RECORDED INFORMATION Block Start
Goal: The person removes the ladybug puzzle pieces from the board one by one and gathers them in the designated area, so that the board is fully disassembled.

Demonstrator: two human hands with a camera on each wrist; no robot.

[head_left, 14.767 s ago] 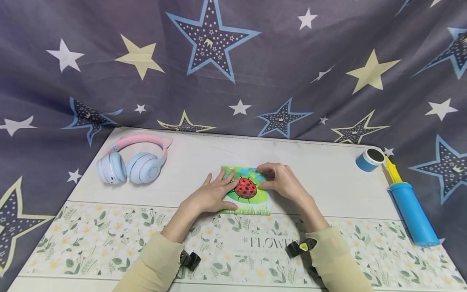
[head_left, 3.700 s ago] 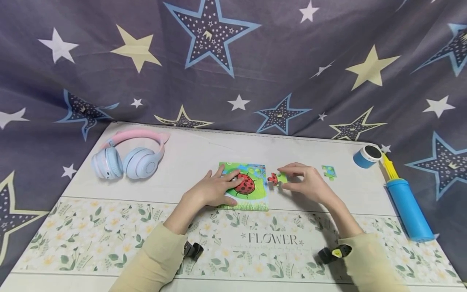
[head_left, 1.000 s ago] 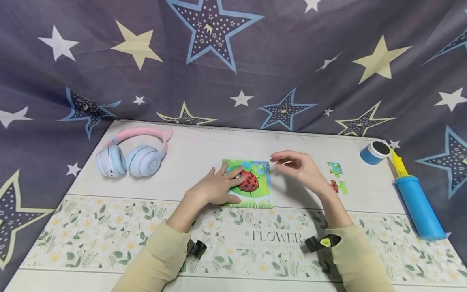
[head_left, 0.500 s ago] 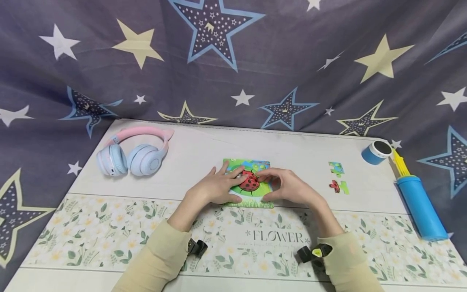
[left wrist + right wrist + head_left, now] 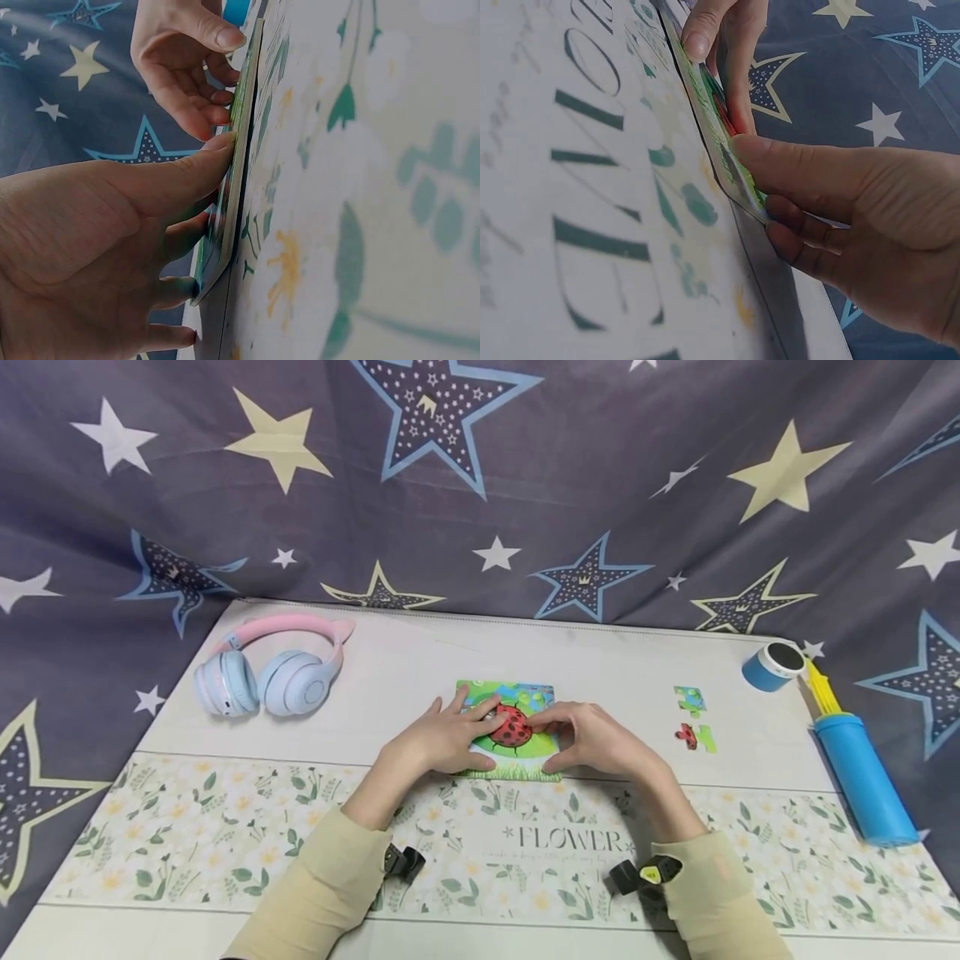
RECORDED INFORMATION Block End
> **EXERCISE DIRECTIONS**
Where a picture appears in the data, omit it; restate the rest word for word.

> **WRITTEN SOLUTION**
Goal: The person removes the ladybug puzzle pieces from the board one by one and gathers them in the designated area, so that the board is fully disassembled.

Demonstrator: two human hands with a camera on each wrist; no robot.

[head_left, 14.767 s ago] 
[head_left, 3.700 s ago] 
[head_left, 1.000 s ago] 
[head_left, 0.500 s ago] 
[left wrist + right wrist + head_left, now] 

What this exercise required has been given in full.